The Surprising Power of Simple MLPs
Initially, I assumed NeRF would require complex architectures. Surprisingly, a plain fully-connected network (MLP) was sufficient. This challenged my assumption that complex scenes need complicated models; NeRF achieves complexity through smart input encoding and sampling strategies rather than architectural depth.

Positional Encoding Makes a Huge Difference
At first glance, positional encoding seemed like a minor tweak. But without it, the model struggles to capture high-frequency details like textures and sharp edges. This was counterintuitive, since I thought neural networks naturally handle continuous inputs well. Positional encoding acts like a cheat sheet for frequencies the network should attend to.

Hierarchical Sampling – Efficiency through Bias
The hierarchical sampling was something I wouldn’t have thought of myself. Instead of uniformly sampling every point, NeRF first broadly samples (“coarse”) to identify important regions. Then, based on these initial guesses, it strategically places more samples in regions with higher density (or significance). It effectively biases sampling toward regions that matter, improving computational efficiency.

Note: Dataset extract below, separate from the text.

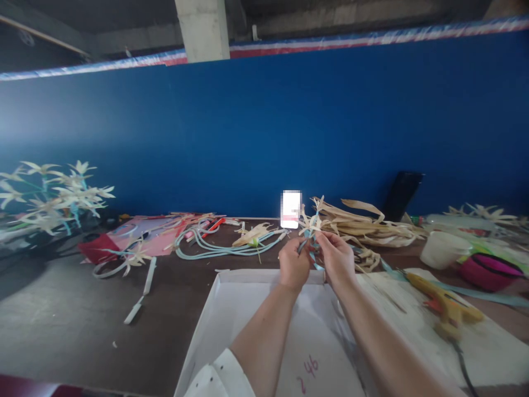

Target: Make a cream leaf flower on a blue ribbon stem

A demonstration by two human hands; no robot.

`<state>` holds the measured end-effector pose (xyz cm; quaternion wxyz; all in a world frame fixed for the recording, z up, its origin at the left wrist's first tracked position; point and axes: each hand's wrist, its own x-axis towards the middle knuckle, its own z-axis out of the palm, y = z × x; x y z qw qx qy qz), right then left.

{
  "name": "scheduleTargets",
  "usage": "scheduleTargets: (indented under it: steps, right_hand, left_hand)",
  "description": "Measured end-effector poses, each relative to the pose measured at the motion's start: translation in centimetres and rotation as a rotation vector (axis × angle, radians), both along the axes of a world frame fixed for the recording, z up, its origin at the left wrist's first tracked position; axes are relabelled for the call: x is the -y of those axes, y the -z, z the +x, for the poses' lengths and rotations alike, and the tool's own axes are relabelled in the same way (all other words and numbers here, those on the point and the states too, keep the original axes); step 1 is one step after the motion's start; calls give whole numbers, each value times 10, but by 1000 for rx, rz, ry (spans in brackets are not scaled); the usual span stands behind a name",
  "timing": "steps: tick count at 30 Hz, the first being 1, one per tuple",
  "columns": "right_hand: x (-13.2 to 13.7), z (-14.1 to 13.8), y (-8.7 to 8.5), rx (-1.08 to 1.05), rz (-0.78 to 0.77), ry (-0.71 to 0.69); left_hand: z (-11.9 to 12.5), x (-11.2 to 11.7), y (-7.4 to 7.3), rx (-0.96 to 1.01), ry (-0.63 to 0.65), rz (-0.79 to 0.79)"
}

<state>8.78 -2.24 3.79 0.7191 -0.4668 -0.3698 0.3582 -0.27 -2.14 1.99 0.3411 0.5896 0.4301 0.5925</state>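
Observation:
My left hand [295, 263] and my right hand [336, 258] are close together over the far edge of the white box lid [231, 309]. Between them is a pale flower [313, 221] that looks made of dried corn husk, with narrow pointed petals. Both hands are closed, fingertips pinching at the flower's base. A short dark piece shows at my left fingers, too blurred to name. Light blue ribbon [317, 263] hangs just below the hands. Dried husks [372, 229] lie behind my right hand.
Finished flowers [61, 193] stand at the left. Light blue cords [210, 253], a lit phone [290, 209] and pink paper [152, 234] lie along the back. At the right are a yellow glue gun [446, 300] with its cable, a white cup [442, 251] and a pink pouch [490, 271].

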Motion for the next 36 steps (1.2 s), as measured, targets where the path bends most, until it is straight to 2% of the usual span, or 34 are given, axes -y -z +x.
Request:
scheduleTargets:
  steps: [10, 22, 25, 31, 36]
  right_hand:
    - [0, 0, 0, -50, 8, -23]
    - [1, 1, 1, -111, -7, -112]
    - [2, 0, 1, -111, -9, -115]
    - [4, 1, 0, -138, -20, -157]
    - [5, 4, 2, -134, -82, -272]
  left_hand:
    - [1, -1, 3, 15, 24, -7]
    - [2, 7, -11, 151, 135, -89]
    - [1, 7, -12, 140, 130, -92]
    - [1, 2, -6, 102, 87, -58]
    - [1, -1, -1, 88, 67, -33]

Overfitting as a Feature, Not a Bug
One realization was that NeRF intentionally overfits to a specific scene. Unlike models aimed at generalization, NeRF constructs a specialized network for each scene, optimizing for accuracy within that context. It felt unconventional but makes sense because NeRF’s goal isn’t generalization—it’s photorealistic rendering for a given scene.

Why This Matters for Interpolation and Rendering Quality
NeRF’s method naturally leads to strong interpolation between views, providing realistic novel perspectives even from limited viewpoints. Because it learns a continuous representation instead of discrete samples, it produces smooth transitions between views. It’s simple and effective.

Comparisons and Connections with VAEs and GANs
Reflecting on my earlier reviews (VAE and GAN), I realized NeRF shares a fundamental idea: continuous latent representations. While VAEs explicitly enforce structured latent distributions and GANs rely on adversarial learning, NeRF takes a more straightforward approach by embedding spatial coordinates directly into neural networks. However, it still captures continuous structures that allow interpolation, something VAE explicitly constructs and GAN achieves implicitly.

Summary & Final Thoughts

NeRF shows how neural networks can represent entire scenes using only a few images and positional encodings. By intentionally overfitting and employing hierarchical sampling, it achieves photorealistic results without explicit geometric models.

Simple design choices can change the approach and performance of neural models in tasks like 3D view synthesis. These choices help explain why NeRF has become a common reference in neural rendering research.